Two of Tanzania’s most distinguished chiefs in the period before independence have passed away.
The country’s first Justice Minister after independence, Chief Abdallah Said Fundikira, died of heart complications in Tabora in mid August. The late Chief joined Makerere University College in Uganda from 1940 to 1946 and obtained a qualification in Agriculture. In 1957, he was ordained as Chief of the Wanyamwezi in the Nyanyembe chiefdom. He lost his title when founding President Nyerere scrapped all chiefdoms after independence.
He continued running private business until 1990, when he spearheaded the debate on multi-partyism in Tanzania in collaboration with other politicians such as the late Kassanga Tumbo, Prince Bagenda, Mabere Marando and Ndimara Tegambwage. Fundikira played a pivotal role in organising the opposition by chairing the first interim structure of an umbrella body under the name ‘National Committee for Constitutional Reform’ which became the NCCR political party.

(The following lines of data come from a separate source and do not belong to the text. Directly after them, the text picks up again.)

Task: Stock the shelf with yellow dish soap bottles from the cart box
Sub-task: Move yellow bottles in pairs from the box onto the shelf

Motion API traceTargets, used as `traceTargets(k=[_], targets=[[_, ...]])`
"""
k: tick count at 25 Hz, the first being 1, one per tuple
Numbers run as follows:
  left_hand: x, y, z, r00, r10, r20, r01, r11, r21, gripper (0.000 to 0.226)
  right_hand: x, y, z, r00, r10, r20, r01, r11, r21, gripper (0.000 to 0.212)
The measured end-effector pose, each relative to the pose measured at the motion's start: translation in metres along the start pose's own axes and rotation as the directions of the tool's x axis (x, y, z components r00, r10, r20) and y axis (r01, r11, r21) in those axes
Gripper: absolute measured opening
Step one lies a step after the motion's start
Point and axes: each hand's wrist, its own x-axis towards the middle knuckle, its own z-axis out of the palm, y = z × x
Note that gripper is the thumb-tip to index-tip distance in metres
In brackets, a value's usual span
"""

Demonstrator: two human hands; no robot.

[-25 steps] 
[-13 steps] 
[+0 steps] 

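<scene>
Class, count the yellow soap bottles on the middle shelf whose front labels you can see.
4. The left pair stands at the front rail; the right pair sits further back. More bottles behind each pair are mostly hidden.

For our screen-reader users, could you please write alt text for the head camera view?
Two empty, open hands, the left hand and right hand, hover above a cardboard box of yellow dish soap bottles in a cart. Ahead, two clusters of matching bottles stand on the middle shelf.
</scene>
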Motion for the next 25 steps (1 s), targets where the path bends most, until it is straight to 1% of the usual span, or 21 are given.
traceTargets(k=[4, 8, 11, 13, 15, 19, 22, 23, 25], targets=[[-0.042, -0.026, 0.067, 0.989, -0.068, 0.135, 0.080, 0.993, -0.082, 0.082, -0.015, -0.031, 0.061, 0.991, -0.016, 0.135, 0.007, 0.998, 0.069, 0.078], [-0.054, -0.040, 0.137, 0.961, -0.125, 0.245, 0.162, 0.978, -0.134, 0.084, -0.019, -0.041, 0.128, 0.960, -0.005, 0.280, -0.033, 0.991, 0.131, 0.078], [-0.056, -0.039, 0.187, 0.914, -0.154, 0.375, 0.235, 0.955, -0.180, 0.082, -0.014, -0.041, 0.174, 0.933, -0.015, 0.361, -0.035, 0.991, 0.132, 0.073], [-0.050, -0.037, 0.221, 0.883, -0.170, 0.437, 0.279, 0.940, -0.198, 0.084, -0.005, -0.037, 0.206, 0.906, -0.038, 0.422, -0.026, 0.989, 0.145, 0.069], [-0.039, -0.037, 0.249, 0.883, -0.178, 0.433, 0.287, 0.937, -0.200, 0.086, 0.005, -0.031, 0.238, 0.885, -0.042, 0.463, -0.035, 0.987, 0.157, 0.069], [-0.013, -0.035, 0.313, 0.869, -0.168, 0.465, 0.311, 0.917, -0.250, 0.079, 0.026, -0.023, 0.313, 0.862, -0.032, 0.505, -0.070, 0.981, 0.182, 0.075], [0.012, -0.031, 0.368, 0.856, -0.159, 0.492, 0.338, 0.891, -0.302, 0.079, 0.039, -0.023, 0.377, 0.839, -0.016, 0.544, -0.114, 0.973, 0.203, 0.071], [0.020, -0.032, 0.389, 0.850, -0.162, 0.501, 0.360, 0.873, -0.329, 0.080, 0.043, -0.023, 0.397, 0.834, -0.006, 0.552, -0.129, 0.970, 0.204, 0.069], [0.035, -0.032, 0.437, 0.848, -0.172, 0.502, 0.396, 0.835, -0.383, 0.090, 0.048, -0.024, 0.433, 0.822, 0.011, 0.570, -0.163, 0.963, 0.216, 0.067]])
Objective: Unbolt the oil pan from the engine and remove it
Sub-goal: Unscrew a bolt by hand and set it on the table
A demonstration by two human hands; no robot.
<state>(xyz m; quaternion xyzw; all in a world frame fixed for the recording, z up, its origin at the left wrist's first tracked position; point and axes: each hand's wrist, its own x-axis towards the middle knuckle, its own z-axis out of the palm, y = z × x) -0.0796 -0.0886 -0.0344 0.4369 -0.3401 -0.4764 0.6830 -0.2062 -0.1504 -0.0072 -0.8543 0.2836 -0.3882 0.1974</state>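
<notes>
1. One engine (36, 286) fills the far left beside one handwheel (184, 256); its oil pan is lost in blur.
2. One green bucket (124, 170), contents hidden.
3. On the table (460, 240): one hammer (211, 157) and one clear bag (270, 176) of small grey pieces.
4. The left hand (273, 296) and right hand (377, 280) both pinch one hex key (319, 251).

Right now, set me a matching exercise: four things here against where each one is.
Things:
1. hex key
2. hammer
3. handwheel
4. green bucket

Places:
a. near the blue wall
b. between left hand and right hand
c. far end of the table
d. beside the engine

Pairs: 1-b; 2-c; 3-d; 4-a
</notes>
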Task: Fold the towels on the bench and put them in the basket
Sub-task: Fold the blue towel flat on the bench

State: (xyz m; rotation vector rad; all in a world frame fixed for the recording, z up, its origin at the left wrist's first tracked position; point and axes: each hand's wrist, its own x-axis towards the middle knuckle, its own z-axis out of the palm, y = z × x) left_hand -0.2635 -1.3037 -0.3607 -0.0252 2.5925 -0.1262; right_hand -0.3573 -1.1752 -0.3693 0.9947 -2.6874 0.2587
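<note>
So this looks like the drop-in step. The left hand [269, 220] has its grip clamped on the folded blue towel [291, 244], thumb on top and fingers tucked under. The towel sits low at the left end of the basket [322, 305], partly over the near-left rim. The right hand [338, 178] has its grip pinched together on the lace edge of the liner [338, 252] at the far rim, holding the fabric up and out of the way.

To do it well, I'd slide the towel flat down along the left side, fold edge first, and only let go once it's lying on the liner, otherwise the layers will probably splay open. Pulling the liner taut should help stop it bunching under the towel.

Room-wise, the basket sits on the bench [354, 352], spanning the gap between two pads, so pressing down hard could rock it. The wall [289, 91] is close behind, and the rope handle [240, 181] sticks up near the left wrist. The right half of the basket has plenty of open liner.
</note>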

He later formed his own party, the Union for Multiparty Democracy (UMD) but in 1999 he shifted camp to the ruling party, Chama Cha Mapinduzi (CCM). After the 2000 general elections, President Mkapa appointed him a nominated MP until 2005 when he was nominated as a Member of Parliament.
Chief David Kidaha Makwaia (84), who died on March 31, was a much respected and prominent tribal leader in the years before independence. He succeeded his father as Usiha Chief and later became Paramount Chief of the 50 autonomous institutions which joined together to form the Sukuma Federation in the Lake region. He cooperated with the then Governor of Tanganyika in moves being made towards independence and was the first African to be appointed to Tanganyika’s Legislative Council.
He was born into a Muslim family but later converted to Catholicism. As independence approached he facilitated the political rise of his old college friend Julius Nyerere but Mwalimu, as soon as he took over power, abolished the role of all chiefs and banished Chief Kidhaha temporarily to Tunduru district in the southern province. This experience is said to have alienated him from politics and, from then on, he concentrated on private business. He was involved in market research, was the Public Relations Officer of the East African Railways and Harbours and later operated a private insurance company. At the time of his death he had resumed the leadership of the Sukuma community and was active in preserving their traditional cultural practices. He was buried in Shinyanga at the site of the State House he occupied in the heyday of his chiefdom.